Ruling won’t alter
city police policy
STEVE LeBLANC
Associated Press
BOSTON (AP) — The state’s highest court has ruled that a person can still be criminally charged with attempting to distribute marijuana even when the amount of the drug discovered is less than an ounce.
But in Westfield police have, since the ballot initiative which decriminalized simple possession of small amounts of marijuana was approved by voters, continued to charge suspects found with sales paraphernalia, no matter how much marijuana was seized.
For example, an eighth grader found about a week ago at South Middle School with three bags of pot concealed in his shoe was charged with possession of marijuana with intent to distribute.

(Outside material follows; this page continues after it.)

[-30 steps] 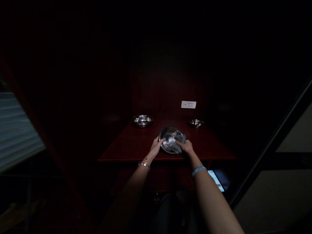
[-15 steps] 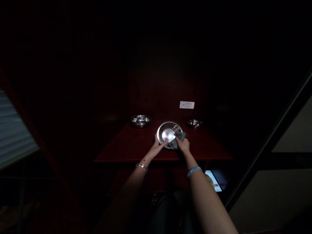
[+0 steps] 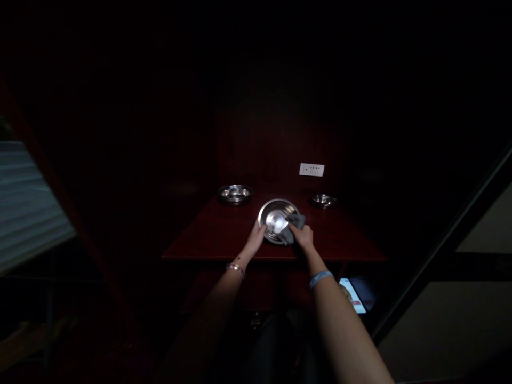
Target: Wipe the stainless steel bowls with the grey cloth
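Note:
A shiny steel bowl (image 3: 276, 218) is tilted toward me above the dark red table, its bright inside showing. My left hand (image 3: 255, 239) grips its left rim, thumb on the inner edge and fingers hidden behind. In my right hand (image 3: 303, 235) is a bunched grey cloth (image 3: 288, 233), pressed over the bowl's lower right rim, part of it inside. Some fingers of the right hand are hidden by the cloth and the bowl.
The dark red table (image 3: 208, 240) holds a wider steel dish (image 3: 235, 198) at back left and a small steel bowl (image 3: 324, 201) at back right. A white socket plate (image 3: 311, 169) is on the wall behind. Low on the right glows a phone (image 3: 353, 296). The surroundings are very dark.
My left thumb has drawn back from the bowl's inside toward its left rim. The cloth stays at the lower right rim. The whole view has shifted slightly.

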Motion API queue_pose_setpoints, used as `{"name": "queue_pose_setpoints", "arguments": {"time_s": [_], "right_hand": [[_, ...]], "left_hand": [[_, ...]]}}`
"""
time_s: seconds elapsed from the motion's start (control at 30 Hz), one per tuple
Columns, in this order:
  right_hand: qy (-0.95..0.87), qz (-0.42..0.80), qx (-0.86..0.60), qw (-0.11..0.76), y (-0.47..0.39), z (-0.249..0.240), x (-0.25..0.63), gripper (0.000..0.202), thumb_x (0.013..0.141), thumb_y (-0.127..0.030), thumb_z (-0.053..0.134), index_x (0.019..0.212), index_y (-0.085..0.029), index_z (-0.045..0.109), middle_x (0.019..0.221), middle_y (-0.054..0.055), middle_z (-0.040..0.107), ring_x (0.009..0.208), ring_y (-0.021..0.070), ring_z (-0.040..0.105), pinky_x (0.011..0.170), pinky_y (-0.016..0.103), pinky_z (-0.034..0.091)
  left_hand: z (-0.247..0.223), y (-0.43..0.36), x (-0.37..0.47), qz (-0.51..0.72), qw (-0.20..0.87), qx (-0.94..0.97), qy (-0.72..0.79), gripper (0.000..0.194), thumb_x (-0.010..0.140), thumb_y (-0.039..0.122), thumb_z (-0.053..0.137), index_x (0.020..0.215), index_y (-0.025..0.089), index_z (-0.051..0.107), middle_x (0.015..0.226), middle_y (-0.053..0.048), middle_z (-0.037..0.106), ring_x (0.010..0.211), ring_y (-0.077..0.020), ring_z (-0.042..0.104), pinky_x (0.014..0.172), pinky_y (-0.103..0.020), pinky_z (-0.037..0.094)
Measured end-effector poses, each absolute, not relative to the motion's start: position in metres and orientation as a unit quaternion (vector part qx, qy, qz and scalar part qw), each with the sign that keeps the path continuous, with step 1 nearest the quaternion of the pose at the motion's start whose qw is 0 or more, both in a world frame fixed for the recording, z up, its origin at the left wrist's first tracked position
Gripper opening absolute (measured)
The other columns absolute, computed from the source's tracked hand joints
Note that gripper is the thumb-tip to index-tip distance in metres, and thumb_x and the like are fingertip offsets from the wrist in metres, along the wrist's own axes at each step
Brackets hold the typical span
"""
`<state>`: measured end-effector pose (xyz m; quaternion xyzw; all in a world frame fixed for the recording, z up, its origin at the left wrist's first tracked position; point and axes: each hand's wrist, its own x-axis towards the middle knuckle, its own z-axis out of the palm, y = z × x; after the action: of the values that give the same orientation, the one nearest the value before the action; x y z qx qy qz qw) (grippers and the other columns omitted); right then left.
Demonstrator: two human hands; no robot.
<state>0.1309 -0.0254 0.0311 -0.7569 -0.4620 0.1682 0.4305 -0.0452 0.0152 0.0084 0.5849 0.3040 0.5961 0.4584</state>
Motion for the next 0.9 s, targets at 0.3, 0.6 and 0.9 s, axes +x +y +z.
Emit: {"name": "queue_pose_setpoints", "arguments": {"time_s": [0.3,0.6,0.9], "right_hand": [[-0.407,0.145,-0.758,0.489,-0.039,0.044,0.134,0.062,0.073,-0.067,0.055,0.102,-0.015,0.071,0.099,0.017,0.07,0.095,0.0269,0.067,0.081,0.034,0.05],[-0.248,0.134,-0.735,0.616,-0.038,0.05,0.157,0.058,0.086,-0.057,0.037,0.105,-0.01,0.066,0.11,0.021,0.067,0.106,0.0291,0.063,0.087,0.035,0.048],[-0.303,0.019,-0.715,0.63,-0.055,0.072,0.151,0.048,0.092,-0.037,0.03,0.126,-0.007,0.047,0.125,0.02,0.059,0.116,0.0259,0.057,0.096,0.032,0.043]], "left_hand": [[-0.001,0.022,-0.044,0.615,0.427,0.577,0.325,0.047,0.089,0.037,0.046,0.13,0.015,0.052,0.135,-0.011,0.056,0.128,-0.0233,0.049,0.112,-0.038,0.031],[0.004,0.019,-0.047,0.618,0.422,0.558,0.358,0.045,0.091,0.04,0.043,0.127,0.015,0.053,0.133,-0.011,0.058,0.127,-0.022,0.05,0.113,-0.037,0.03],[0.011,0.011,-0.045,0.606,0.447,0.552,0.358,0.045,0.091,0.043,0.044,0.123,0.015,0.057,0.13,-0.012,0.06,0.125,-0.0246,0.052,0.111,-0.04,0.034]]}}
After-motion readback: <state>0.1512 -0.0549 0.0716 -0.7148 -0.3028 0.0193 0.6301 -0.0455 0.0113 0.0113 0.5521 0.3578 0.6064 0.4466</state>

Capt. Michael McCabe, operational commander of the Westfield police, said Tuesday “you’ve never had to have an ounce” of marijuana to be charged with distribution by city police.

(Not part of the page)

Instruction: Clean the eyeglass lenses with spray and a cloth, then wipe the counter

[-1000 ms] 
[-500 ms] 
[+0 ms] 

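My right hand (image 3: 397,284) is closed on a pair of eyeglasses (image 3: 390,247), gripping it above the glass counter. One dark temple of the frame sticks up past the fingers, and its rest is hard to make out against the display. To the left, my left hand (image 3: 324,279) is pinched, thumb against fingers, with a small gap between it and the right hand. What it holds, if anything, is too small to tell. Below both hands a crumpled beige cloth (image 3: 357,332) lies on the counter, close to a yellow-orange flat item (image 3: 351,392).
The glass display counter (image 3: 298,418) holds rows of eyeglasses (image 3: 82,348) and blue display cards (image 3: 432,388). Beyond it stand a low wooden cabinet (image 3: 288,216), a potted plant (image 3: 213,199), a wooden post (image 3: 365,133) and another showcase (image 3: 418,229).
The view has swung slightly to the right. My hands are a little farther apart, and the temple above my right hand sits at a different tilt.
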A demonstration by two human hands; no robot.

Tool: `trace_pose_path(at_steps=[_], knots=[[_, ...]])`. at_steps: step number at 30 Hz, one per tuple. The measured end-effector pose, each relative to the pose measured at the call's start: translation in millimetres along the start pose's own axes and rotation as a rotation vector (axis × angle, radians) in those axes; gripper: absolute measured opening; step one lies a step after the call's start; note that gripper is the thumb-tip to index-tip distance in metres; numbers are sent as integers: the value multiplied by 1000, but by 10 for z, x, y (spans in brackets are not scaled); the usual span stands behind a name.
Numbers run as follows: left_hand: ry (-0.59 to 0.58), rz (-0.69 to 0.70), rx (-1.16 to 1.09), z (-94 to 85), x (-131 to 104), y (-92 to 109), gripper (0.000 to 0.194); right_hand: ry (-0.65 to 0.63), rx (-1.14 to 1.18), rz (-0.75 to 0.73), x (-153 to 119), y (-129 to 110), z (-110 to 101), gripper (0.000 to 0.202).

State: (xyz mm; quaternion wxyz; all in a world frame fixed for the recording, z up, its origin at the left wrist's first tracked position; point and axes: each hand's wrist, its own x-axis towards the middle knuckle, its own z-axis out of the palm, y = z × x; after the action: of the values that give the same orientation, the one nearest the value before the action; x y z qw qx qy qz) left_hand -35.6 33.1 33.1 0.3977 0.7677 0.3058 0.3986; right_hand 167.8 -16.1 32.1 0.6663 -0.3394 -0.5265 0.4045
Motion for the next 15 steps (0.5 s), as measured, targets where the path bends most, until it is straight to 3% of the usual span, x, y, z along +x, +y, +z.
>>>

Westfield police have, since the ballot initiative passed, continued to charge suspects found to be in possession of paraphernalia such as scales, a supply of plastic bags or a marijuana grinder with distribution of marijuana. Those found with multiple packages of the weed have also been charged with distribution, no matter what the total amount was found to be.
“It’s (the ruling) not going to have any appreciable effect on us” McCabe said.

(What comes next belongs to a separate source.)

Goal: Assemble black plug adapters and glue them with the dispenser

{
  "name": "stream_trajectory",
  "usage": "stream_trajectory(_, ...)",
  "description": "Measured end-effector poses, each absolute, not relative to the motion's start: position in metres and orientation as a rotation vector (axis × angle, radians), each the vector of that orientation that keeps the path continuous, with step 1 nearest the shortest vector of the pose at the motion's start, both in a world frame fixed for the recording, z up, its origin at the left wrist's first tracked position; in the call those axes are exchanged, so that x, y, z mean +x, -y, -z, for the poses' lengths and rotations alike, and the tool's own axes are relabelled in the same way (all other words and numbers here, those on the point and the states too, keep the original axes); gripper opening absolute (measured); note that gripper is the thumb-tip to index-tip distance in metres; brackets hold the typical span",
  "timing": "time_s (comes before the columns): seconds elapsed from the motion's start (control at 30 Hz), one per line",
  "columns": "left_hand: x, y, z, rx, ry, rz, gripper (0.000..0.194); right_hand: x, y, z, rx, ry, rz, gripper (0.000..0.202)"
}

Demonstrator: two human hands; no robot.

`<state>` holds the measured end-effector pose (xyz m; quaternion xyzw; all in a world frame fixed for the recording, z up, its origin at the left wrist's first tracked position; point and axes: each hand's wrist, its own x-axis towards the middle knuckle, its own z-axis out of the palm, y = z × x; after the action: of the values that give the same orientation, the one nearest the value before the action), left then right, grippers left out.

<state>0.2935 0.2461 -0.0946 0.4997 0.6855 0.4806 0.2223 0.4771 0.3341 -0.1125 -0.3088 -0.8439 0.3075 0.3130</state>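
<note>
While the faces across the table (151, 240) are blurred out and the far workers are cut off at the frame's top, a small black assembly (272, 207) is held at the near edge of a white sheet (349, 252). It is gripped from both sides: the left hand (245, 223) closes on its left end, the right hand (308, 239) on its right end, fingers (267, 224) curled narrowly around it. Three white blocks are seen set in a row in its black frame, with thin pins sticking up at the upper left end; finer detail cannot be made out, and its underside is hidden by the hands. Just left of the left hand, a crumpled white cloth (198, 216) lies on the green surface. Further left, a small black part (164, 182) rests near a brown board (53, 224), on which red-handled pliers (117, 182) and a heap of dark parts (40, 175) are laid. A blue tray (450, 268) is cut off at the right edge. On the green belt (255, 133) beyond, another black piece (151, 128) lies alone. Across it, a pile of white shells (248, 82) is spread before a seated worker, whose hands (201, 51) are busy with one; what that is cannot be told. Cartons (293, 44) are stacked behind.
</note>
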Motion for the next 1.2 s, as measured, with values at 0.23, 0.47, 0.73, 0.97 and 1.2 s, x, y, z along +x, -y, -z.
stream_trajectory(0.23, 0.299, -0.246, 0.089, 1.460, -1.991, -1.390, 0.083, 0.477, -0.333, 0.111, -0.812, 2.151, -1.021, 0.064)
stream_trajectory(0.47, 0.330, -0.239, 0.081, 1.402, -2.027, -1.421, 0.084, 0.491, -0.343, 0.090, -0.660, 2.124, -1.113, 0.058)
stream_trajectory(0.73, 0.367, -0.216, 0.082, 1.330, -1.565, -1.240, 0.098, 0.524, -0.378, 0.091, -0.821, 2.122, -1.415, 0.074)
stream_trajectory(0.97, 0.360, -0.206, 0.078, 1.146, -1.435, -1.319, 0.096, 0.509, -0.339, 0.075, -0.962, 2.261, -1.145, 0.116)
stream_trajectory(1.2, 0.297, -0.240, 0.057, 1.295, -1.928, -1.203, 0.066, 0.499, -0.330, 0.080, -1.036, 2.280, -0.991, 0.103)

But the court left open the question of whether those criminal charges can also be leveled against people sharing a marijuana cigarette.
The court’s decision was intended to help clarify a 2008 voter-approved ballot question that decriminalized possession of small amounts of pot. Someone caught with less than an ounce of marijuana now faces a $100 fine instead of jail time.
In two rulings issued Monday, the Massachusetts Supreme Judicial Court said the 2008 law doesn’t shield those charged with possession with intent to distribute marijuana.
The first case occurred in 2010, when a woman called the Great Barrington police to report that several people, including her daughter and a man later identified by police as Shawn Keefner, were smoking marijuana in her front yard.
An officer searched Keefner and found three individually wrapped plastic bags of marijuana, each weighing about 2 grams, a net weight under 1 ounce, police said. Officers also found $100 in cash and a cellphone with a message that had been sent about 20 minutes earlier from someone looking to buy $20 worth of marijuana, they said.
Keefner was arrested and appealed.
The court, in its ruling, concluded that the 2008 law “did not repeal the offense of possession of marijuana with intent to distribute.”
Supreme Judicial Court Chief Justice Roderick Ireland, who authored Monday’s decision, pointed to the fact that the vote on the ballot question specifically amended one part of the state’s drug laws while leaving untouched other parts of the law.
“By creating specific exemptions in the simple possession statute, but not in the possession with intent to distribute statute, we conclude that the voters intended only to amend the simple possession statute and intended to exclude from the act’s reach the separate and distinct crime of possession … with intent to distribute,” he wrote.
Keefner’s lawyer, David Skeels, said he conceded that the 2008 law didn’t apply to those who were attempting to sell or distribute less than an ounce of marijuana. But he argued that the law intended to shield from criminal charges people who were merely sharing a marijuana cigarette.
Skeels said the high court judges ultimately decided to leave that debate for another day.
“They left open the question of whether passing around a marijuana cigarette is a crime assuming it’s less than an ounce,” Skeels said, pointing to a footnote to the ruling.
In that footnote, the justices said that “a cursory reading of this opinion might suggest that … the Commonwealth may criminally charge each person who passed the marijuana cigarette to another with distribution of marijuana or possession with intent to distribute, even though such individuals could not be charged criminally with possession of marijuana, because the amount of marijuana each possessed was one ounce or less.”
The justices conceded that such an interpretation could mean that the 2008 law, meant to ease marijuana penalties, might have the “ironic consequence” of allowing the state to charge people who share marijuana cigarettes with the more serious crime of possession with intent to distribute, with a maximum sentence of two years in jail.
But the justice also said that they deliberately decided to “leave for another day” a final decision on that question.
In a separate part of the ruling, the justices concluded that the police had conducted an unlawful search of Keefner and granted his request to suppress the evidence collected during the search.
The court reiterated its ruling on the question of whether a person could be charged with possession with intent to distribute less than an ounce of marijuana in a second case, involving a man arrested in Natick in 2009.
Police said they discovered rolling papers, $530 in cash and 14 individually wrapped plastic baggies containing marijuana in the man’s backpack.
Since all the marijuana weighed less than an ounce, the man argued that the crime with which he was charged “is no longer a criminal offense.”
The court disagreed.
Carl E. Hartdegen contributed to this report.